DNS Research

Molecular Nutrition - Nutritional Sciences

Molecular Nutrition Program

 
Cornell's graduate program in Nutritional Sciences integrates a range of disciplines including chemistry, biochemistry, biophysics, cell biology, genetics, neurobiology and developmental and reproductive biology to investigate the basic biological processes involving nutrition and its roles in health and disease. The program offers a flexible curriculum enabling students to tailor their academic programs to their academic backgrounds, research interests, and future career plans. The research opportunities are extensive and diverse. Students can obtain direct experience in many experimental methodologies including classical biochemistry, transgenics, and mass spectrometry. A major initiative is underway to expand our Nutritional Genomics Program.

Opportunities

Students receiving degrees from the Program in Molecular Nutrition go on to academic and research positions in universities, private research institutions, government agencies, and private industries. In addition to the basic and applied sciences, students may initiate careers in public policy, translating research results into policy and other appropriate actions.

Study

Study is directed by a Special Committee made up of your research advisor in the Molecular Nutrition concentration, faculty representing the other Graduate Fields of your minor area(s) of study, and an appointed member representing the Field of Nutrition. Genetics, biochemistry, molecular biology and cell biology are common minor fields of study chosen by students who concentrate in Molecular Nutrition.
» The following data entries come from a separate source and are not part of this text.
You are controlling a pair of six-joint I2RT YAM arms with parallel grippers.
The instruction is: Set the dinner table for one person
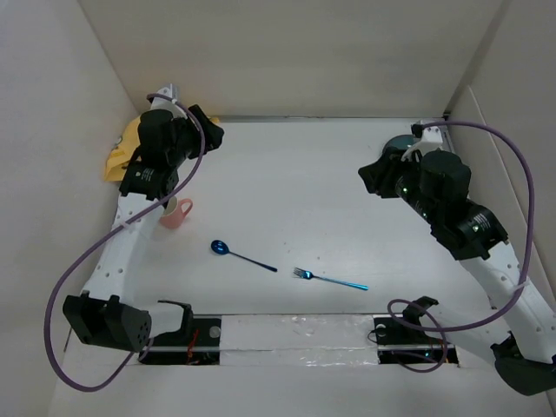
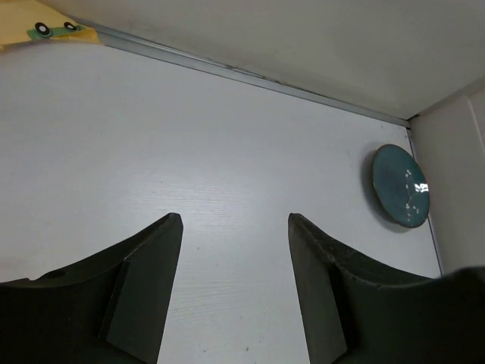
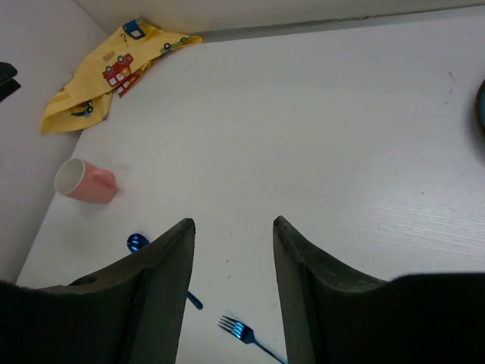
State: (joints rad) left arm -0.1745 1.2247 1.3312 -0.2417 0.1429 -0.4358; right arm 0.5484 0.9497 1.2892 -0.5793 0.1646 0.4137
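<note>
The white dinner table (image 1: 287, 187) carries a crumpled yellow placemat (image 1: 120, 149) in its far left corner. A pink cup (image 1: 176, 211) lies on its side below that. A blue spoon (image 1: 234, 253) and a blue fork (image 1: 330, 280) lie near the front middle. A teal plate (image 2: 400, 186) sits at the far right, partly hidden in the top view by the right arm. My left gripper (image 2: 235, 220) hovers open over bare table near the placemat (image 2: 45, 26). My right gripper (image 3: 233, 222) is open above the table, empty, facing the fork (image 3: 242, 332) and the cup (image 3: 83, 182).
White walls (image 1: 52, 104) close the table in on the left, far and right sides. Purple cables (image 1: 74, 278) loop off both arms. The arm bases (image 1: 187, 334) sit in a strip along the near edge.
</note>
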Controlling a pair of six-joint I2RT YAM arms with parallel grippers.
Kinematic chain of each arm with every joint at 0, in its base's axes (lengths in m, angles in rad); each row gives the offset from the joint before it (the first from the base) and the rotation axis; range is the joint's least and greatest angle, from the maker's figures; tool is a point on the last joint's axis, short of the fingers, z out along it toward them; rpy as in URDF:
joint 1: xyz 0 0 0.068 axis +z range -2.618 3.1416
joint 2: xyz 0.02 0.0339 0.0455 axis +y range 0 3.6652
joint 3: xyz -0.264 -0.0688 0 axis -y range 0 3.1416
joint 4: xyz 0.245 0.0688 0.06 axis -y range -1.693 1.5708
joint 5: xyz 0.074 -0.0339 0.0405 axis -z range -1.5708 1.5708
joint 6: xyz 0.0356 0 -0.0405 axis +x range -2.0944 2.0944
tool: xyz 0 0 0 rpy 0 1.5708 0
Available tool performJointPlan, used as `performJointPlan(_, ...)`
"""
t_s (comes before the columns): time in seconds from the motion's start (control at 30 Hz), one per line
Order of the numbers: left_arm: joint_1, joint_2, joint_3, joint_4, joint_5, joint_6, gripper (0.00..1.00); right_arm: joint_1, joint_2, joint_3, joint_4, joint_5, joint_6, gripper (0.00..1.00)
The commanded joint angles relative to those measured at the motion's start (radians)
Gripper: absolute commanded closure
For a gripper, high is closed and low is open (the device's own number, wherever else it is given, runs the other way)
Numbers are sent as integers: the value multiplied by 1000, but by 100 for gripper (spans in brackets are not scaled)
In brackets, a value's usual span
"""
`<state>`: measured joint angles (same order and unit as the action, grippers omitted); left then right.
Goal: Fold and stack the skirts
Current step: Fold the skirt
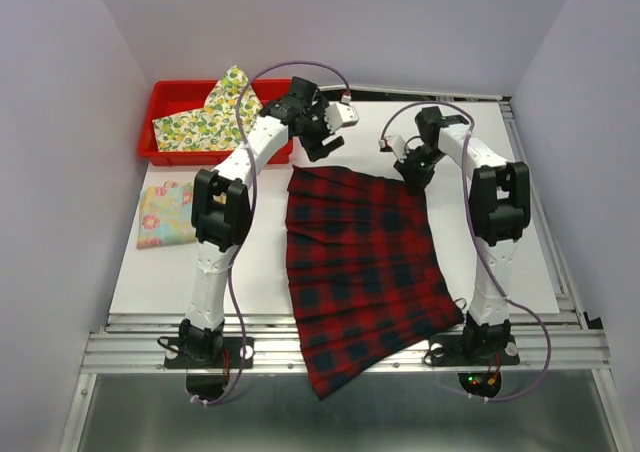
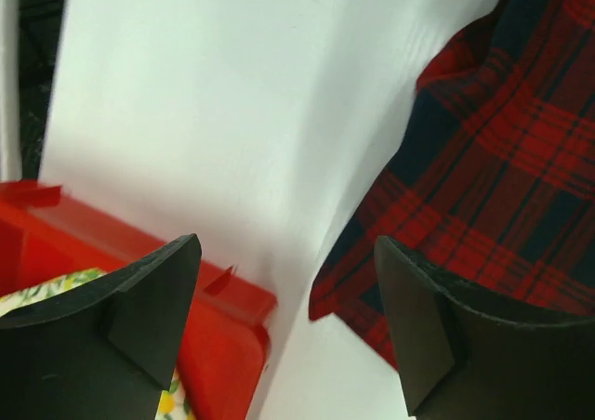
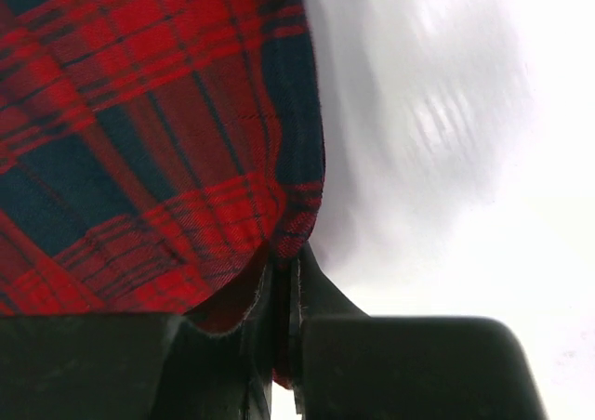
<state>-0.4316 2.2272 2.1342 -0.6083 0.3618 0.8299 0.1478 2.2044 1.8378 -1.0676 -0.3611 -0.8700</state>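
Pinching the plaid skirt point(image 1: 360, 272) at its far right corner, the right end effector point(image 3: 286, 285) is clenched on the cloth. In the right wrist view its two fingers are pressed together with a fold of the red-and-black edge caught between them. Beyond the fingers, that edge of the skirt runs away beside the white desk point(image 1: 250, 272).

The left end effector point(image 2: 288, 281) is released, its jaws standing wide apart with nothing between them. It hangs over bare desk just off the skirt's far left corner, and the views show no contact with the cloth.

The plaid skirt lies spread flat in the middle of the desk, between the two arms. Its narrower end is on the far side under the end effectors. Its wider end is on the near side, where it hangs over the desk's near edge between the arm bases.

Just left of the skirt's far left corner stands a red bin point(image 1: 165, 97) holding the lemon skirt point(image 1: 205, 122), one point of which rises above the bin's far rim. The floral skirt point(image 1: 165, 214) lies as a small flat rectangle on the desk, well to the left of the plaid skirt and on the near side of the bin.
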Motion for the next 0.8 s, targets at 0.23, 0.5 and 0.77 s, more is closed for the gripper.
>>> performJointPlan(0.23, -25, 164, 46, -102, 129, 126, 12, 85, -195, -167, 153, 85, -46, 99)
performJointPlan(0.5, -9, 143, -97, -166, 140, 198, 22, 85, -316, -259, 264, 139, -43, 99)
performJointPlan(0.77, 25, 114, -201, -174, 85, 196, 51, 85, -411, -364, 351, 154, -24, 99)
Research Areas in Molecular Nutrition

Nutritional Biochemistry: Nutritional biochemistry is concerned with the properties of nutrients and other dietary constituents and the study of their biochemical, metabolic, physiological and epigenetic functions. An important focus is the application of knowledge in nutritional biochemistry to the synergistic relationships among diet, health and disease susceptibility. Students are exposed to an integrative curriculum in nutritional biochemistry and may take foundations courses in the basic biological, chemical and physical sciences. Most students complete a minor in biochemistry or molecular biology.
 
Nutritional Genomics: Nutrition genomics is concerned with genome-nutrient interactions including the role of nutrients and dietary components in regulation of genome structure, expression and stability and the role of genetic variation on individual nutrient requirements. Research in nutritional genomics relies on genetic technology and models including development and use of transgenic mice, microarray technologies for expression profiling, and human population genetics. Most students complete a minor in genetics.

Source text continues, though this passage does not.